In researching Jane Addams' Hull House history, we find that Jane's childhood experiences taught her the importance of helping those worse off than herself. Jane's mother died when Jane was two; later, a bout with tuberculosis left the young girl (Jane) with a deformed spine. As Jane grew up motherless and physically disabled, making her sympathetic to other disadvantaged people.

In 1877, Jane Addams entered the Rockford Seminary, as her three sisters had done before her. By that time, it was a generally accepted idea that women could benefit by going to college. Before, many people believed that college was too strenuous for women.

Rockford Seminary had been a finishing school, where women studied religion and how to become graceful and efficient homemakers. The curriculum changed while Addams was there, though. Jane and her classmates studied regular college subjects, including mathematics, philosophy, Latin and Greek. Jane graduated in 1881 with full ambitions but with nowhere to go.
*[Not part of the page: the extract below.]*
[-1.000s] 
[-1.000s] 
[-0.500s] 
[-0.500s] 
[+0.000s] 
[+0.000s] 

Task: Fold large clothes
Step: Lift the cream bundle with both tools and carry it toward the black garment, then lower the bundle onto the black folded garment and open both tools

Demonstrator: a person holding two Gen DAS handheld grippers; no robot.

It was William O'Neill that wrote, "Graduation was often a traumatic experience for young women who had been educated to fill a place that did not yet exist." Their education did not give them an entrance to the men's world of politics and business. A woman's choices after college remained essentially the same as before. Either marry and raise a family, or stay single and become a schoolteacher.

None of the above choices interested Jane Addams. Her family was not helpful, either. If Jane did not marry, her family expected her to settle down and help care for relatives. But Jane wanted to put to work what she had learned in school.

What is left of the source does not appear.